Work to be completed:
Write out all the data again, exactly as shown.
((
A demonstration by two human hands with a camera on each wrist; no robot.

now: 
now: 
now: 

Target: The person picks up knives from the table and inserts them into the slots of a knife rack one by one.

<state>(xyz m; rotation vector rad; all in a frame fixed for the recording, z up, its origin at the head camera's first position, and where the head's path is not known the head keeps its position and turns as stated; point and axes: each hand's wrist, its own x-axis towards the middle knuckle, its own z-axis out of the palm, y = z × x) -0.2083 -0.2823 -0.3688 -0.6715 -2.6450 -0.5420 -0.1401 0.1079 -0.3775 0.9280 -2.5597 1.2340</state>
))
Worked solution:
A demonstration by two human hands with a camera on each wrist; no robot.

now: 
now: 
now: 

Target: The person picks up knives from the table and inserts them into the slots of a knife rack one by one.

<state>(xyz m; rotation vector rad; all in a frame fixed for the recording, z up, its origin at the head camera's first position, and where the head's path is not known the head keeps its position and turns as stated; point and axes: each hand's wrist, its own x-axis towards the middle knuckle, its own z-axis out of the palm, y = z × x) -0.2083 -0.2823 -0.3688 -0.6715 -2.6450 -0.5420 -0.1401 0.1079 -0.3775 0.9280 -2.5597 1.2340</state>

What came before is the complete response.